Records from a collection:

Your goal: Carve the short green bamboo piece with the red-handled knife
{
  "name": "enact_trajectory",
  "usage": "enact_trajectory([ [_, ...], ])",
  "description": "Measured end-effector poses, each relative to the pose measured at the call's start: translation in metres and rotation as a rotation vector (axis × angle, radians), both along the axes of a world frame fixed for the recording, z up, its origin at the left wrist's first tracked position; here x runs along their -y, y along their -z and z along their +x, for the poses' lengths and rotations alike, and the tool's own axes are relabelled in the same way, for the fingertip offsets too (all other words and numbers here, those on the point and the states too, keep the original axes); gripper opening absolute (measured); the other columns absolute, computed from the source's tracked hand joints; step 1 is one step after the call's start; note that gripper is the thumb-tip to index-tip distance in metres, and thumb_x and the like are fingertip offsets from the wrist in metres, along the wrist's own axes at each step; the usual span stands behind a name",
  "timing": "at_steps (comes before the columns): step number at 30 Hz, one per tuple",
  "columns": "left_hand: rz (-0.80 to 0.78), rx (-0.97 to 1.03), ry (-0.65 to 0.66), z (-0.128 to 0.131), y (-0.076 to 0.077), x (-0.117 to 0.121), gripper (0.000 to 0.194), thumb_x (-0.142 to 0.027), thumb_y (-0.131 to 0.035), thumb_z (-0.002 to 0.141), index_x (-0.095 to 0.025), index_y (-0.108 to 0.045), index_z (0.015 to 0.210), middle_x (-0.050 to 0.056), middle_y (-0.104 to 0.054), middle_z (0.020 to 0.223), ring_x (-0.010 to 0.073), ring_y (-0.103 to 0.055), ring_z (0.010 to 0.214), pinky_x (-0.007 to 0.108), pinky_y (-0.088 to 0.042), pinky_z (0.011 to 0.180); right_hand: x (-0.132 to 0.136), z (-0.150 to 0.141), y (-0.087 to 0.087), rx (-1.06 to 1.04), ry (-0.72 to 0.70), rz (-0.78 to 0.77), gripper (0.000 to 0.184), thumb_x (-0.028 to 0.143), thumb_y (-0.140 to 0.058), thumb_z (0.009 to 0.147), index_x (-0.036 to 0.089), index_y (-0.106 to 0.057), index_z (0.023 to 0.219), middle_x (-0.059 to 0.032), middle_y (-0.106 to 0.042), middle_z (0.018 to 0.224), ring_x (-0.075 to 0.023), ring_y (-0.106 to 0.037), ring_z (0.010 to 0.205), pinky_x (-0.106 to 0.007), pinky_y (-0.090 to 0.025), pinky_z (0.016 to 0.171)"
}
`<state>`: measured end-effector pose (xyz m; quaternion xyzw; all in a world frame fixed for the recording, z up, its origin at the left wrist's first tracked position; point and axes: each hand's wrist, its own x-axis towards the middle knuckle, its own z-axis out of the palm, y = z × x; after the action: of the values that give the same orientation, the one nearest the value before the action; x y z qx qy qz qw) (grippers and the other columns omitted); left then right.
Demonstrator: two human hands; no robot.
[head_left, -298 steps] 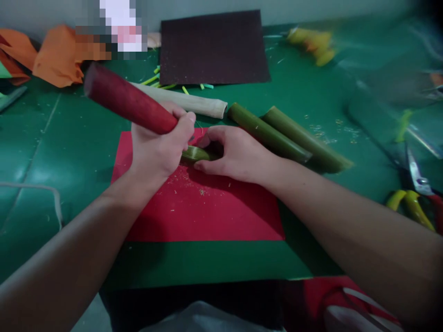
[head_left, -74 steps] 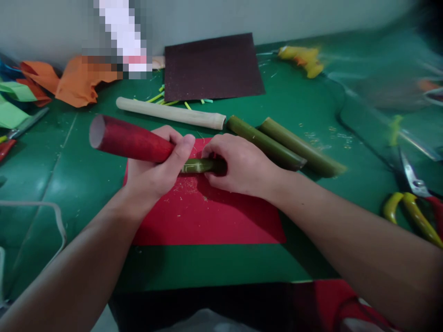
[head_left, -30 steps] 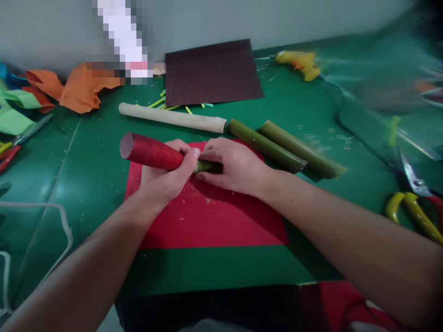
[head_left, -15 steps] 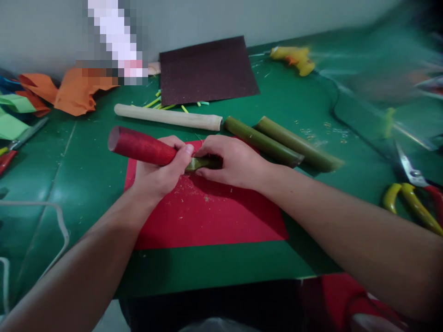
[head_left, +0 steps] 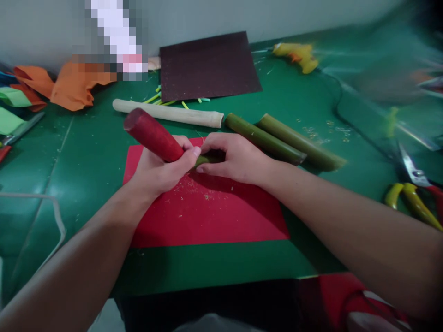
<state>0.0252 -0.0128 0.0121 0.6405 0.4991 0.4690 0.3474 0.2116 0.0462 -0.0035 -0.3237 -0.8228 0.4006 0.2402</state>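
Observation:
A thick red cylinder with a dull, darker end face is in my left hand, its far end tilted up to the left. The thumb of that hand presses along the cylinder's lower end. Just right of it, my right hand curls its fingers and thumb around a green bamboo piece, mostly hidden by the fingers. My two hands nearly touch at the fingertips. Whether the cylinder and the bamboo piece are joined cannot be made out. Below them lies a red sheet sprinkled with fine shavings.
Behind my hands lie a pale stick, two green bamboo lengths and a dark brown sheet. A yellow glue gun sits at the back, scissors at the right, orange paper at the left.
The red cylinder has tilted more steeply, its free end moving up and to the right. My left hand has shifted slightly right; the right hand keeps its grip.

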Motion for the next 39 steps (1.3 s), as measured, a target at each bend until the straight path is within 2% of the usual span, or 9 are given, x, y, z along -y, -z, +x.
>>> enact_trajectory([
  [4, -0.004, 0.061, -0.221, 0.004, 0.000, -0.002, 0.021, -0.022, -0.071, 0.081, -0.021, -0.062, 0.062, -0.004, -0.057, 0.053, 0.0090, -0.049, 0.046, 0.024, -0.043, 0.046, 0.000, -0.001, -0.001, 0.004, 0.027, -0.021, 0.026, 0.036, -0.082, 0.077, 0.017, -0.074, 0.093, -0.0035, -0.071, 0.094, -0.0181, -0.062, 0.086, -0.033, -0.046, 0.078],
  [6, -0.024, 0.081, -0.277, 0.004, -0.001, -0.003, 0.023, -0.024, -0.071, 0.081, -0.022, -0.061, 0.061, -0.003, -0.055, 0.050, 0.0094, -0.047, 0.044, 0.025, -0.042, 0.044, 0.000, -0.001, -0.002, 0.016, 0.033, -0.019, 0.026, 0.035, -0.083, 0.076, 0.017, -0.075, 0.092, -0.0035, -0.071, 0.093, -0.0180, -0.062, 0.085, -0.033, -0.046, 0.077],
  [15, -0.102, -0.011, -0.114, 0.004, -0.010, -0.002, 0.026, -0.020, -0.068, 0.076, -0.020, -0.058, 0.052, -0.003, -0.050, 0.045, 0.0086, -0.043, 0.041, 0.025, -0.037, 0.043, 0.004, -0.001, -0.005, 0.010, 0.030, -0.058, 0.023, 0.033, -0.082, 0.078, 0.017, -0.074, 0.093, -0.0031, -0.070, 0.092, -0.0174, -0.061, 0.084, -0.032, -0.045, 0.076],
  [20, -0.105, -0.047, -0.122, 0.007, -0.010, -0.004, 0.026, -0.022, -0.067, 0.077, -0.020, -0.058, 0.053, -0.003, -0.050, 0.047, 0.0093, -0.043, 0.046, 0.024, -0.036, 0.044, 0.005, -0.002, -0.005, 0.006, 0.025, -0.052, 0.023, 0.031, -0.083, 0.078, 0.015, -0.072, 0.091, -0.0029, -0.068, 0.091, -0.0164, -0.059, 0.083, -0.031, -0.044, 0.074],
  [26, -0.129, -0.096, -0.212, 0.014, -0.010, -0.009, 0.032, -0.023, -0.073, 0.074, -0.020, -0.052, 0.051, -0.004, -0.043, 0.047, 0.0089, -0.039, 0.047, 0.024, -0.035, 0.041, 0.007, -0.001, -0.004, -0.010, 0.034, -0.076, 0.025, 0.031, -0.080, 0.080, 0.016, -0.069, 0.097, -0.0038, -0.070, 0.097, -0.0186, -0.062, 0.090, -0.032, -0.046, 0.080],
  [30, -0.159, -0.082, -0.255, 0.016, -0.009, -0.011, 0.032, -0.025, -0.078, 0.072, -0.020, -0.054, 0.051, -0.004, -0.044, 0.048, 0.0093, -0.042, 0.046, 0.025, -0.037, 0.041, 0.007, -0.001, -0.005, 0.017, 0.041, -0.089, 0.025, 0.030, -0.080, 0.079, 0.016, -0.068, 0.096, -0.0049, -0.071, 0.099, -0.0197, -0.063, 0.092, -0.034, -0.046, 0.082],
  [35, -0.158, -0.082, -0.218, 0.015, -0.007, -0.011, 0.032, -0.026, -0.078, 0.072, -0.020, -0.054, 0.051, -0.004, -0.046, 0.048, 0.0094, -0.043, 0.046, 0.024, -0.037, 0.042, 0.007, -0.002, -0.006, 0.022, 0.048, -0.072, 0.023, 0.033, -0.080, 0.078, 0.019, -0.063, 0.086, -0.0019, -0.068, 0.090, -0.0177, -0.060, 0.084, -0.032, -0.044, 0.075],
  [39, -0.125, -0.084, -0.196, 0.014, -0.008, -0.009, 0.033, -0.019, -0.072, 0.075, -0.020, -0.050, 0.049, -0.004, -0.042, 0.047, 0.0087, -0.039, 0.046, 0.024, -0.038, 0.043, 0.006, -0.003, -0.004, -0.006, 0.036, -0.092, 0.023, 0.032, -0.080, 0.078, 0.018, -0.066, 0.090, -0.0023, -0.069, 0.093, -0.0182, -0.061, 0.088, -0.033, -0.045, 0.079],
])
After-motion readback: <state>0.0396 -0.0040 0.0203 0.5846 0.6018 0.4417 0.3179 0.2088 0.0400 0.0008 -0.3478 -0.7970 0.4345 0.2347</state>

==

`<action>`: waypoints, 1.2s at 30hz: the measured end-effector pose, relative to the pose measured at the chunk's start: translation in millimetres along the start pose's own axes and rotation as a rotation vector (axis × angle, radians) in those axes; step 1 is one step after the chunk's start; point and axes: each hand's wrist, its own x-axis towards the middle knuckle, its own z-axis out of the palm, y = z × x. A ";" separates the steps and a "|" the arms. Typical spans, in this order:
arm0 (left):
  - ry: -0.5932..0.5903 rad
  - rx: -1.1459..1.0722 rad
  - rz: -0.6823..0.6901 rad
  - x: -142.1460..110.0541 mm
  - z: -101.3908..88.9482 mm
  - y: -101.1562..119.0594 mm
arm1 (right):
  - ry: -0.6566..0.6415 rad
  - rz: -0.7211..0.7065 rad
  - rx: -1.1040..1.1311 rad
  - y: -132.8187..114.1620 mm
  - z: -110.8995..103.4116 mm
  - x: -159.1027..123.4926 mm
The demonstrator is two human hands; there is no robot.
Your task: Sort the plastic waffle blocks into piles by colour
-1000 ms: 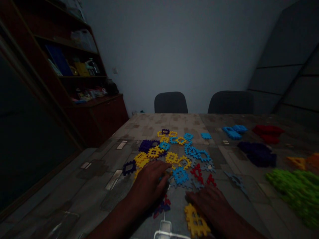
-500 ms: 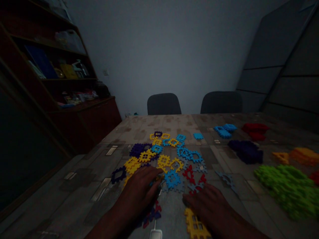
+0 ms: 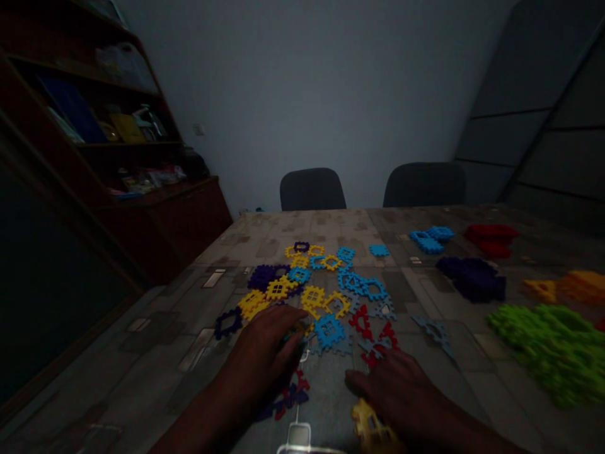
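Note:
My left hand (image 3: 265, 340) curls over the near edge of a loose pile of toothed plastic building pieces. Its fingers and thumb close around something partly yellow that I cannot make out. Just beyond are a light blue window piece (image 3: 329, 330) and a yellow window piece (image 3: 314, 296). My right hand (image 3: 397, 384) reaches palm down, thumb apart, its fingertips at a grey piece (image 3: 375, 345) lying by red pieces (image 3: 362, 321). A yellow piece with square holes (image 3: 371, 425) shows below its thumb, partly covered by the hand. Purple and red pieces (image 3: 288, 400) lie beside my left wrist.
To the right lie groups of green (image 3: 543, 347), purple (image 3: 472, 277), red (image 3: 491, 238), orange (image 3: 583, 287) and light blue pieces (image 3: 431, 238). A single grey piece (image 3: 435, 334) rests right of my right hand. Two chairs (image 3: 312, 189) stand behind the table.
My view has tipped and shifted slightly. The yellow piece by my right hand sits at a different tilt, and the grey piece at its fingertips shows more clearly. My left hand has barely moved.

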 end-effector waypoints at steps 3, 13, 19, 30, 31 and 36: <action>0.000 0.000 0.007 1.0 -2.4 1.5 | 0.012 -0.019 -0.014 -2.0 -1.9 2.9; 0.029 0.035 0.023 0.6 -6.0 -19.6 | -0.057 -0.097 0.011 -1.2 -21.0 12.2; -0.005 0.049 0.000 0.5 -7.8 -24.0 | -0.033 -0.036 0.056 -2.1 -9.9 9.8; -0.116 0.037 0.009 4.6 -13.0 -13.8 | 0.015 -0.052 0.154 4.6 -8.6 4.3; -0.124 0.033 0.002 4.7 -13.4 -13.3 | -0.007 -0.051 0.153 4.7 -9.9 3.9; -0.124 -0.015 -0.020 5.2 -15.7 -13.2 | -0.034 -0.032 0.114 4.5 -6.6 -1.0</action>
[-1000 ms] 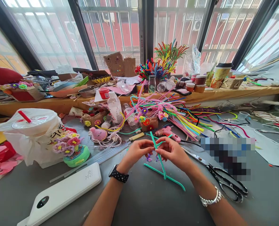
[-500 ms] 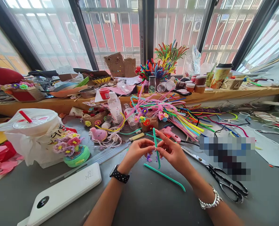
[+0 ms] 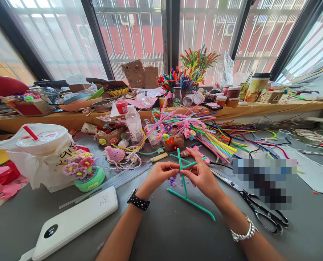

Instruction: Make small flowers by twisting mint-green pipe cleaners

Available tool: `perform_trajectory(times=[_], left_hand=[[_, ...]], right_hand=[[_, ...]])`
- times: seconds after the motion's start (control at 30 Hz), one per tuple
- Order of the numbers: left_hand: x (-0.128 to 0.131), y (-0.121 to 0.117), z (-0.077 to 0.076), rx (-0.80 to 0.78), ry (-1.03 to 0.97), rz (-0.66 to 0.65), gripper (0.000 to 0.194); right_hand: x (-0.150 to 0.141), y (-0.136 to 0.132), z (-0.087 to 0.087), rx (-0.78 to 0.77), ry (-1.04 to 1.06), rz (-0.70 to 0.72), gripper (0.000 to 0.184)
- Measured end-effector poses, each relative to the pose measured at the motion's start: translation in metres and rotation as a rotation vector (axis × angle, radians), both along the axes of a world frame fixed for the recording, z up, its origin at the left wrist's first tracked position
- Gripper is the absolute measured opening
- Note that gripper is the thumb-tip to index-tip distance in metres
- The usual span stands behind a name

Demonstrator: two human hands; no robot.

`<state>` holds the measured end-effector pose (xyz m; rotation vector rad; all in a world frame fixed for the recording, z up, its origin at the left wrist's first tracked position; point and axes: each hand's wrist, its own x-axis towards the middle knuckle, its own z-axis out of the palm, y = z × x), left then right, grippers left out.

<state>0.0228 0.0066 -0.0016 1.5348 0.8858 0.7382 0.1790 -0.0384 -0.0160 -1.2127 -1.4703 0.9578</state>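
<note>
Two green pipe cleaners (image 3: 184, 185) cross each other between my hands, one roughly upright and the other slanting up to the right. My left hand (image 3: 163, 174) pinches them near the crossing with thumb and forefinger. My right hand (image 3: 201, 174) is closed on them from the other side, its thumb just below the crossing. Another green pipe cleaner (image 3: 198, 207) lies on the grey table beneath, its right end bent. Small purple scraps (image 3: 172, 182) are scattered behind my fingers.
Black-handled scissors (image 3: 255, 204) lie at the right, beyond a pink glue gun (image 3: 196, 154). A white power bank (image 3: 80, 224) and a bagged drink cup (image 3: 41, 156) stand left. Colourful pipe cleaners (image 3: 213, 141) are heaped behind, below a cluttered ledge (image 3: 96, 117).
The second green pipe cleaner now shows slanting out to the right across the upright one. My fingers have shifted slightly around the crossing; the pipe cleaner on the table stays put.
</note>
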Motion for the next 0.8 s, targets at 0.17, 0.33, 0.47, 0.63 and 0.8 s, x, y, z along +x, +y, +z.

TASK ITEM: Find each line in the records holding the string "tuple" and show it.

REPLY:
  "timing": "at_steps (comes before the columns): step number at 30 Hz, one per tuple",
- times: seconds after the motion's start (control at 30 Hz), one per tuple

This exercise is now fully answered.